La première idée de Dieu pour rompre cette solitude est de tenter que son vis-à-vis soit créé de la même façon, avec de la terre, mais le Souffle divin en moins ; et Dieu crée les animaux. Mais, s’il les domine en les nommant, l’humain ne trouve pas de vis-à-vis qui vaille dans le règne animal. L’humain est découragé et Dieu doit réviser sa stratégie. Il crée du creux dans l’humain, en lui retirant une côte, et il forme une femme à partir de cette côte.
C’est la création de la femme qui suscite une rupture dans le récit, désormais on ne parle plus de l’humain, mais de l’homme, sexué. L’advenue de la femme crée une humanité duelle, qui n’existe que par sa capacité à se compléter. Et peut advenir la première parole humaine de toute la Bible : « Voici, dit l’homme, elle est l’os de mes os et la chair de ma chair ». Discours féministe s’il en est, car affirmer (je parle du rédacteur et pas d’Adam) que la femme est qualitativement la même chose que l’homme est un discours parfaitement révolutionnaire 2700 ans avant mai 68 ; surtout quand on pense que la France de 1947 ne l’avait pas encore compris, sur un registre aussi central que le suffrage universel…
L’humain n’est donc plus seul car il est limité, il n’est plus auto-suffisant, et il a besoin de la complémentarité homme-femme pour pouvoir être vraiment humain. Le rédacteur enchaîne d’ailleurs, sans transition, sur le fait qu’il s’agit là de l’explication même du fait que l’homme doive quitter père et mère pour s’attacher à sa femme.

Nous sommes donc d’accord que la Genèse ne fonde pas le mariage. Elle fonde encore moins le mariage comme institution bourgeoise régulant l’amour en Occident. Mais elle fonde une anthropologie de la différenciation et de la complémentarité des sexes qui est tout à fait originale, et qui plus est fondatrice. Ce sont les premiers versets de cet ouvrage qui deviendra au IIème siècle de notre ère la Bible, telle que nous la recevons !

La conjugalité ne saurait être autre que différenciée sexuellement, pour le Premier Testament.
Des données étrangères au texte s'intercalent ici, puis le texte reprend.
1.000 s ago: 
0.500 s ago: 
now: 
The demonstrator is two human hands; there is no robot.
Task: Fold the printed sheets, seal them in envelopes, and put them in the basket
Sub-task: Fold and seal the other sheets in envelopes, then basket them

Maintenant que dit Jésus ? Sa propre généalogie montre qu’il est vraiment Homme, en plus d’être vraiment Dieu… On ne compte plus les recompositions, les conjugalités tordues, les adultères, les naissances incongrues. Il a même deux généalogies très différentes suivant qu’on se fie à Matthieu et à Luc ! Son humanité se dit par cette incarnation dans le réel chaotique d’une famille bien réelle, c’est-à-dire recomposée après avoir été décomposée. Il devra recadrer son père à l’âge de douze ans, et sa mère à Cana, pour pouvoir commencer à vivre vraiment Sa Vie et son ministère. A l’occasion du mariage d’un homme et d’une femme, comme par hasard…
Il est étonnant de prime abord que Jésus ne parle pour ainsi dire pas du mariage. Ce n’est pas ce qui le préoccupe le plus. Il parle en revanche beaucoup des enfants et insiste sur le respect des petits, et l’impératif qu’ils soient au bénéfice d’une paternité équilibrée et équilibrante, puisque la paternité est toujours adoptive, contrairement à la maternité. Et Jésus le sait pour lui-même !
En termes de conjugalité, Jésus parle essentiellement du divorce ! C’est dire son pragmatisme. Et il se rapproprie d’ailleurs les paroles de la Genèse pour dire combien la tyrannie des désirs est déstructurante pour les humains qui n’ont pas la simplicité de vivre le chemin qu’il essaye de vivre : la fidélité, conjuguée à tous les temps et tous les genres. Jésus relègue effectivement la conjugalité au cadet de ses soucis, si l’on se fie à ses paroles rapportées par les quatre évangélistes, mais en réalité, le reste des Ecritures bibliques viennent expliquer quelle en est la raison. Il est l’Epoux, et il n’est pas marié à une femme, parce que tout simplement, en tant que Christ, Seigneur, et Fils de Dieu, il est l’Epoux et c’est l’Eglise, la communauté des croyants qui est l’épouse, celle qui doit arriver au mariage sans tache.
Paradoxalement, c’est donc une très haute idée de la conjugalité sexuée et différenciée qui s’exprime notamment dans le livre de l’Apocalypse, où toute l’Histoire est analysée au travers du prisme de cette mystique des Noces de l’Agneau, point culminant de la fin de l’Histoire, vers lequel toute l’Histoire est tournée. Jésus ne fait pas d’éloge du célibat bien qu’il soit fonctionnellement célibataire. Il vit plusieurs expériences très érotisées, de fait, mais qui sont là pour dire ce mystère de la foi, reprenant une vieille habitude narrative des prophètes : Dieu est le fiancé et le peuple est sa fiancée. Jésus en tant qu’homme se réserve pour sa bien-aimée, et il n’est pas le mari d’une femme humaine parce qu’en tant que Dieu il est l’Epoux du Jour du Jugement. Cette apogée de l’image conjugale est donc parfaitement au centre de la théologie du Nouveau Testament, et donc incidemment de l’anthropologie néotestamentaire.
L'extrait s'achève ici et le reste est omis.